Em vez de ditar cada passo para seus funcionários e monitorá-los constantemente, você deve dar a eles alguma liberdade. Deixe-os descobrir por si mesmos qual é a melhor maneira de fazer seu trabalho. Só assim eles podem desenvolver todo o seu potencial. Você também incentiva a criatividade deles, o que pode levar a uma melhoria geral no desempenho do trabalho em sua empresa.

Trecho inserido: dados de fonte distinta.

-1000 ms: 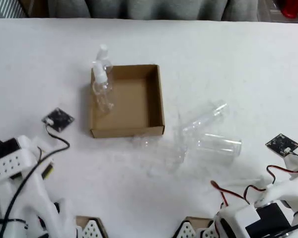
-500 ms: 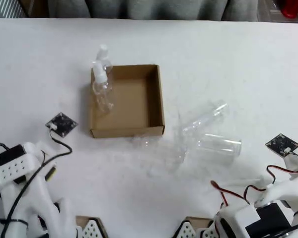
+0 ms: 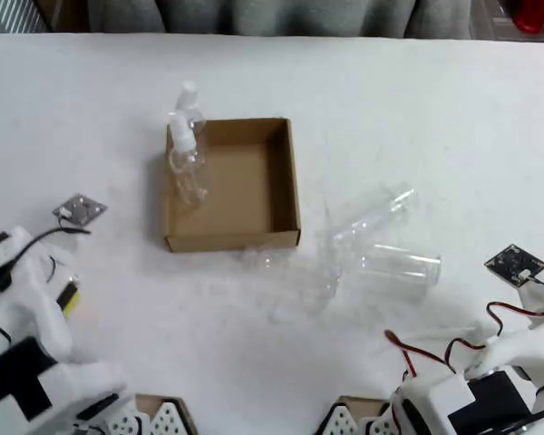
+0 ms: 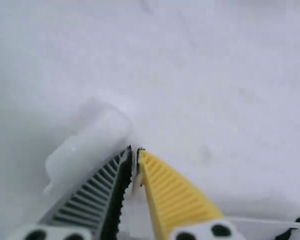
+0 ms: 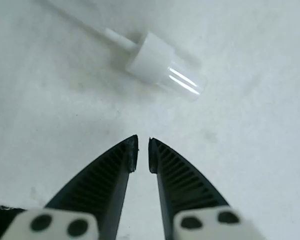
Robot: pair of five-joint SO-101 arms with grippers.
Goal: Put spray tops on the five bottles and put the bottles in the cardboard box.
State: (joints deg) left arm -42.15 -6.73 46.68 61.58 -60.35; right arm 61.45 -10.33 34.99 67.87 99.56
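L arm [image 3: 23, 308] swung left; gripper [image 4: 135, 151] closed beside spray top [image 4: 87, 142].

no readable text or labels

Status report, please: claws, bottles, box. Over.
Left claw shut, white cylinder beside it. Right claw shut, empty, spray top lying ahead. Cardboard box holds a capped bottle; clear bottles lie on the table beside it.

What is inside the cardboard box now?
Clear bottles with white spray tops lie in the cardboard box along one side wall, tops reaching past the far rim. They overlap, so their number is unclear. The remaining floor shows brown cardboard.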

4. Aborde os problemas de seus funcionários

Se algum de seus funcionários se sentir desconfortável por qualquer motivo, você deve agir de acordo com ele. Ajude seus colegas de trabalho a resolver problemas e esteja lá para ajudá-los. É também do seu interesse que todos possam fazer o seu trabalho a todo o vapor. Comunique também claramente que você está disposto a ouvir todos os funcionários. Quando eles descobrirem que não precisam temer os problemas, eles se sentirão mais à vontade na sua empresa.

5. Respeite seus erros

Não é incomum que os líderes escondam seus próprios erros e até culpem seus funcionários por eles – mas isso não tem absolutamente nada a ver com habilidades de liderança. Pelo contrário: você definitivamente deve evitar esse comportamento se não quiser colocar seus funcionários contra você. Aqueles que não defendem seu fracasso parecem incompetentes e perdem sua autoridade. Os erros são humanos. Portanto, tente aprender com eles e mostrar a seus funcionários que eles também podem se dar ao luxo de errar sem medo se fizerem tudo o que puderem para reparar os danos que causaram.

6. Mostre compromisso

Obviamente, você espera que seus funcionários estejam dispostos a ter o melhor desempenho o tempo todo. No entanto, como chefe, você também deve mostrar esse compromisso. Portanto, você também deve exigir muito de si mesmo. Quando seus funcionários perceberem que seu chefe está comprometido e com energia para trabalhar, isso os motivará.

Uma empresa de sucesso só pode ser administrada por aqueles que, como gerentes, buscam e respondem às discussões com seus funcionários. Este processo pode ser simplificado significativamente com ferramentas de feedback.